_Action item_:
Look over the entries and say how many lines include the word "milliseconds". Only the number, please.

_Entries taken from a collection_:

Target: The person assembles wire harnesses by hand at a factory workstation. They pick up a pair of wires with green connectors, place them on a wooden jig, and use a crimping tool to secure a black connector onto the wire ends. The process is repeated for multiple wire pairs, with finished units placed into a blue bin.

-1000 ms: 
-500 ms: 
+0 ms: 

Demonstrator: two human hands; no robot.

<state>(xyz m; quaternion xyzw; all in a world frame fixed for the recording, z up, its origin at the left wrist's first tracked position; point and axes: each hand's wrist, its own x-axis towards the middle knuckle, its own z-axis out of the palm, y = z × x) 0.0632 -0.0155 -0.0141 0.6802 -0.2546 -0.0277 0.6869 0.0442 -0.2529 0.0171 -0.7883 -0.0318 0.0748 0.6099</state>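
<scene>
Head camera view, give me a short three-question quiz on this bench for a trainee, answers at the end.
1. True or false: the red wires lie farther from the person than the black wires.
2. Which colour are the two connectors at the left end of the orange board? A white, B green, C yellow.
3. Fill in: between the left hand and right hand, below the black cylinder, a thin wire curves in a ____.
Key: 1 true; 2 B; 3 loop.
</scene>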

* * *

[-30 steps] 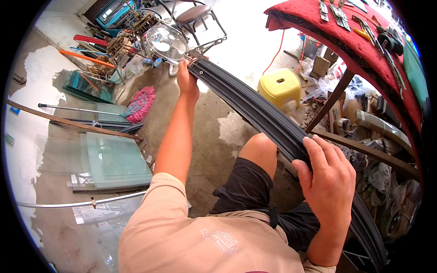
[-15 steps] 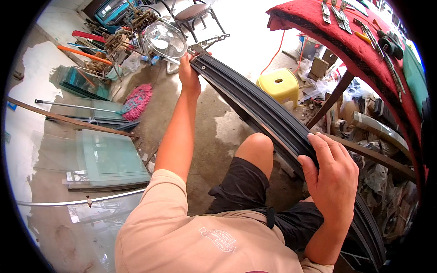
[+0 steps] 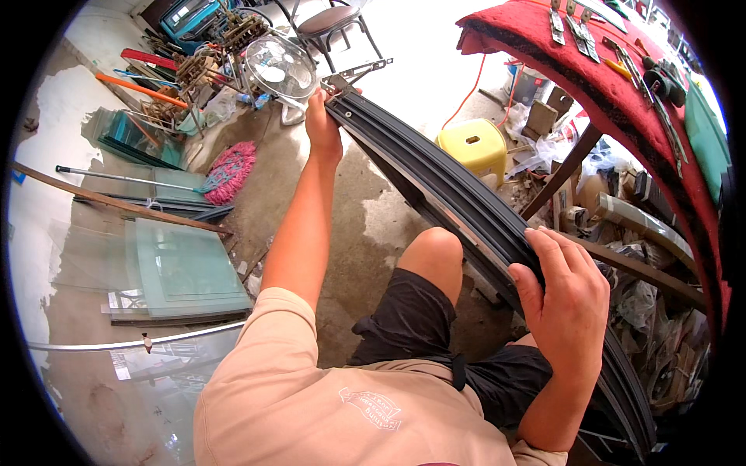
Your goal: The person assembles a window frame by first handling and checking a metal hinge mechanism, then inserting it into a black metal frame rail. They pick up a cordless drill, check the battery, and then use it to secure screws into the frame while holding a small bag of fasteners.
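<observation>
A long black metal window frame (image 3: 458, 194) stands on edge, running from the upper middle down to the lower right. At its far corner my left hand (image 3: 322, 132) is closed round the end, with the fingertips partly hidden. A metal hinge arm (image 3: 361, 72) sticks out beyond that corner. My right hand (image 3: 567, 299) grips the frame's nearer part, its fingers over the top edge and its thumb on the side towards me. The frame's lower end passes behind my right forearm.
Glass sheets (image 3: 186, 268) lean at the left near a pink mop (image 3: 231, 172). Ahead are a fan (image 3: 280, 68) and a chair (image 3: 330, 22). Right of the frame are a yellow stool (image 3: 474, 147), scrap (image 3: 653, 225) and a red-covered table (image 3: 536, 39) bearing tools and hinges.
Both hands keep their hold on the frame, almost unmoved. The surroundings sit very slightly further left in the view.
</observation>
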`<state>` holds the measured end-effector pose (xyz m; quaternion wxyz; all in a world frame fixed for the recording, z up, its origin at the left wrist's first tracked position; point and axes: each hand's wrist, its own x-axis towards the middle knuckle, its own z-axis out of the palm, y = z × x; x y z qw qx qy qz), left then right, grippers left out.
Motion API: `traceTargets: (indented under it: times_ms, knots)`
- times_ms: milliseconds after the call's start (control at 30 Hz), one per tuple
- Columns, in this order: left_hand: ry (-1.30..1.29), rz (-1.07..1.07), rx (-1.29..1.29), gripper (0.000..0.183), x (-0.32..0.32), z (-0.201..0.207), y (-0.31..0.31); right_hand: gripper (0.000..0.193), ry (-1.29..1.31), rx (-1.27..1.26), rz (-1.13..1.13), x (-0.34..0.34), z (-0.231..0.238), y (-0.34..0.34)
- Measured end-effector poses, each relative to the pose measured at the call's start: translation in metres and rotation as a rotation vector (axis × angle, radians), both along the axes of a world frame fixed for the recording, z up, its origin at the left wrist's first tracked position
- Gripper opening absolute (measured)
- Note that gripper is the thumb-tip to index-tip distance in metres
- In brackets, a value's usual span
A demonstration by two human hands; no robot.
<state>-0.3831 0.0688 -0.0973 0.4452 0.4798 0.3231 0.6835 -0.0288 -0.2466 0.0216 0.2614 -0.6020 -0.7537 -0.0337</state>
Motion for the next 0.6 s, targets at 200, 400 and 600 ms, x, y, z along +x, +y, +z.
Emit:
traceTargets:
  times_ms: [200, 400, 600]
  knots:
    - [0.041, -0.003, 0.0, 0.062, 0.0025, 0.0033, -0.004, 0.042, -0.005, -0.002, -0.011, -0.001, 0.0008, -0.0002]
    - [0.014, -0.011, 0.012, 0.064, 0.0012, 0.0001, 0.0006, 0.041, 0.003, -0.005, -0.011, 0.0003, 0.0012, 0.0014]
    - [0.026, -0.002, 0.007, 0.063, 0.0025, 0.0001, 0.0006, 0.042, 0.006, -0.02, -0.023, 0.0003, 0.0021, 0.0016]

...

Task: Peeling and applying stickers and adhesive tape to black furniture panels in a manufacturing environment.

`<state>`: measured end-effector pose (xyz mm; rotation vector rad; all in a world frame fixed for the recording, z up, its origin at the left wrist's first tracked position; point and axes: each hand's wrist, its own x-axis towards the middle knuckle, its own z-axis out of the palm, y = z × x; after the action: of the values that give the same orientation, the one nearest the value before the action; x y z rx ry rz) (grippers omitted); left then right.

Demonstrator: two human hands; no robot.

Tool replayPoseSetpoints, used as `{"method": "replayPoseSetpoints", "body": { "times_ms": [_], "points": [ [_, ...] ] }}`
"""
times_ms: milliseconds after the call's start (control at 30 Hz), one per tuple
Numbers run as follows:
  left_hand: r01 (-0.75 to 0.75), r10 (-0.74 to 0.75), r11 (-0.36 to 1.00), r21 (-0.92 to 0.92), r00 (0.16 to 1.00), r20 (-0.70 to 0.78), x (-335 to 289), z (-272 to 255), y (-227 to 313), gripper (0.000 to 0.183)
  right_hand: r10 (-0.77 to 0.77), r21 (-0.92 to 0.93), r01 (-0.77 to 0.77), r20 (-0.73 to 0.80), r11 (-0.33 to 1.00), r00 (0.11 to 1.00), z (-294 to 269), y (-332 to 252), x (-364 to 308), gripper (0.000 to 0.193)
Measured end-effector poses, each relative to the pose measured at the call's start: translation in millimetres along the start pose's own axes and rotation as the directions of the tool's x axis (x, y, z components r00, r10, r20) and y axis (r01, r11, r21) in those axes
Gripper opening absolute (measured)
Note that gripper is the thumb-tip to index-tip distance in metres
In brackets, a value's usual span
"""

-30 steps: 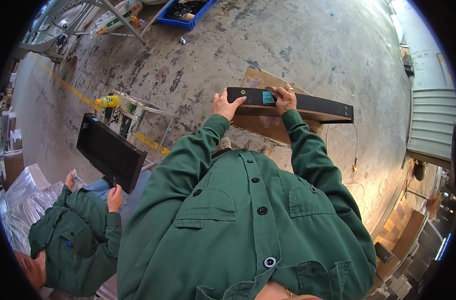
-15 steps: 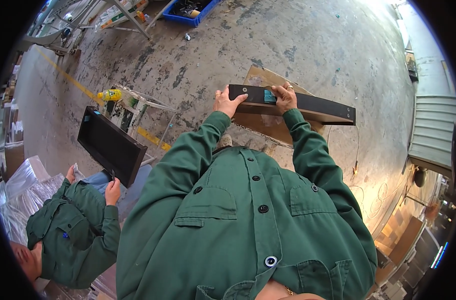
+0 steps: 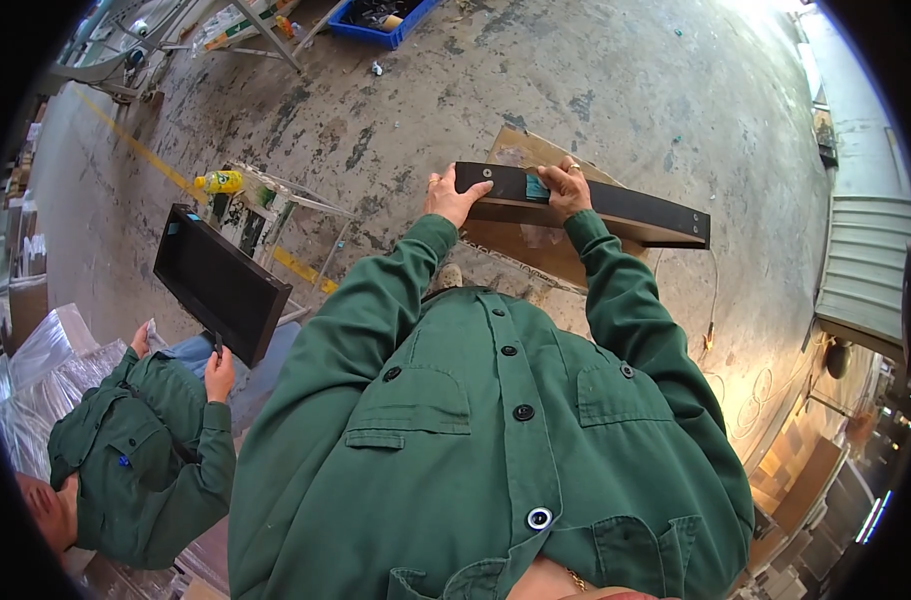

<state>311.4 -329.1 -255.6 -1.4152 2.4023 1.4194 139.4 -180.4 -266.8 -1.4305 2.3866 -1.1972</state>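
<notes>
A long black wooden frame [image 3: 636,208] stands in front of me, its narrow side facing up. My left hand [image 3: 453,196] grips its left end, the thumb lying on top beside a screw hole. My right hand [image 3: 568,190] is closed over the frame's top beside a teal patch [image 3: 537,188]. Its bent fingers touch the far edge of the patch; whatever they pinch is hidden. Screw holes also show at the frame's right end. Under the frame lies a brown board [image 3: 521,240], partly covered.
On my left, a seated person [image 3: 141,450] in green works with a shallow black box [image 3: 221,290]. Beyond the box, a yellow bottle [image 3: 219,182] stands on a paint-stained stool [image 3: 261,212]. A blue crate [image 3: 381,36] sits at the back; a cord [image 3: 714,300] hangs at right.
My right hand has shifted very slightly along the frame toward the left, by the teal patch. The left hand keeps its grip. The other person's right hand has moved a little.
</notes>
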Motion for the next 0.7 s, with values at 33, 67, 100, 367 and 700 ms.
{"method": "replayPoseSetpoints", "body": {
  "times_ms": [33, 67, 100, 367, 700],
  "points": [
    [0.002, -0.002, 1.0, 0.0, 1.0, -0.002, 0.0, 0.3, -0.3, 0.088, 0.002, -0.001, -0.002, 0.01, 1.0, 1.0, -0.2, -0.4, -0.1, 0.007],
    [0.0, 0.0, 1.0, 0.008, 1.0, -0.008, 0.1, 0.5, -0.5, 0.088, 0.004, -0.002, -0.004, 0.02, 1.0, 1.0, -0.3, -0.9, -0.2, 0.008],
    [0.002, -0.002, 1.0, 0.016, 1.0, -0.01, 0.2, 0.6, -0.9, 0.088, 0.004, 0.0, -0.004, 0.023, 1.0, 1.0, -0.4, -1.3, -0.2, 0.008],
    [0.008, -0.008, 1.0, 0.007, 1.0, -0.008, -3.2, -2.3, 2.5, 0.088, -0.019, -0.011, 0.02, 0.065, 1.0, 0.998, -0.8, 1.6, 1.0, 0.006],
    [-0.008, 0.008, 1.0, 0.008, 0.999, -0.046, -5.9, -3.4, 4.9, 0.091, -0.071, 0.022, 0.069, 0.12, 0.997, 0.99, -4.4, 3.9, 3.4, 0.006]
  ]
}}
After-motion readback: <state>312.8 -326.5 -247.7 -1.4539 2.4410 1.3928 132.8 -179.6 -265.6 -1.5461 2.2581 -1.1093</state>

_Reply to the exercise_:
2